## Required work
Report the number of lines in the data where the word "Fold" appears, and add no other text.

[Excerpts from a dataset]
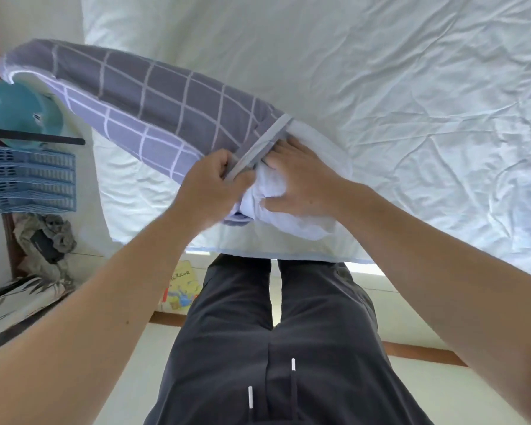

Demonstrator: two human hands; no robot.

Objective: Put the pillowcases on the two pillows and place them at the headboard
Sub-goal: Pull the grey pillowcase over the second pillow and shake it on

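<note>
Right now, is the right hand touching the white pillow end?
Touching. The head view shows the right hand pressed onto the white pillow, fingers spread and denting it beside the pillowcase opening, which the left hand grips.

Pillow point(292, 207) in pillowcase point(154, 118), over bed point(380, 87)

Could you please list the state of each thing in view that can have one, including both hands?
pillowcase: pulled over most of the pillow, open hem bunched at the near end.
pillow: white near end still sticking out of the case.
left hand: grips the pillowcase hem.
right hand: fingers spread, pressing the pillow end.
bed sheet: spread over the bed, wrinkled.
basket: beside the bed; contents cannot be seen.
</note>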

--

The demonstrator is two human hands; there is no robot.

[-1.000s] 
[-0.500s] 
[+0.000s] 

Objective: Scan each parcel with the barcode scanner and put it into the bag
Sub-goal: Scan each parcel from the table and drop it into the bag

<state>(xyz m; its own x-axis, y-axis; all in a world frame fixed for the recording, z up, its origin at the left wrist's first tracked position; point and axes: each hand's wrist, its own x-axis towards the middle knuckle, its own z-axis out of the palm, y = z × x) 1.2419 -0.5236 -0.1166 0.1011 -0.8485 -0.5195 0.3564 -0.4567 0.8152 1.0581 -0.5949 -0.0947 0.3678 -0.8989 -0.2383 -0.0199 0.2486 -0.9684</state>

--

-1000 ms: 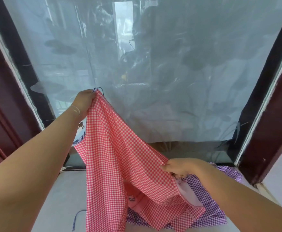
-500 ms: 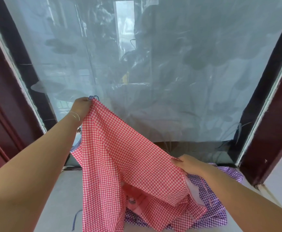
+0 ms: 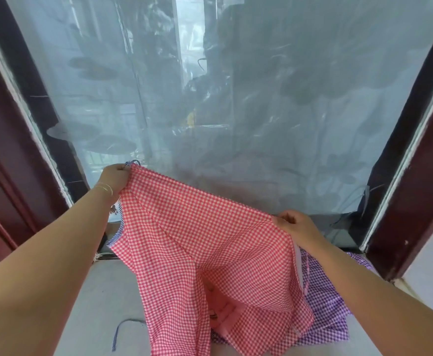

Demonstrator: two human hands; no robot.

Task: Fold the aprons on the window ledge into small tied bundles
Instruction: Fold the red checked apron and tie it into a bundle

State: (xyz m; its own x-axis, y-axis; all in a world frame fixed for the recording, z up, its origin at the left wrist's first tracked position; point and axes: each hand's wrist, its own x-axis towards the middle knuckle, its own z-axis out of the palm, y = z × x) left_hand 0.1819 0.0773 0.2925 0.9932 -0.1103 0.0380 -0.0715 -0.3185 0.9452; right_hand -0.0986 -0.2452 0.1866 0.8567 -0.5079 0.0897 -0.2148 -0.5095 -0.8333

## Answer
2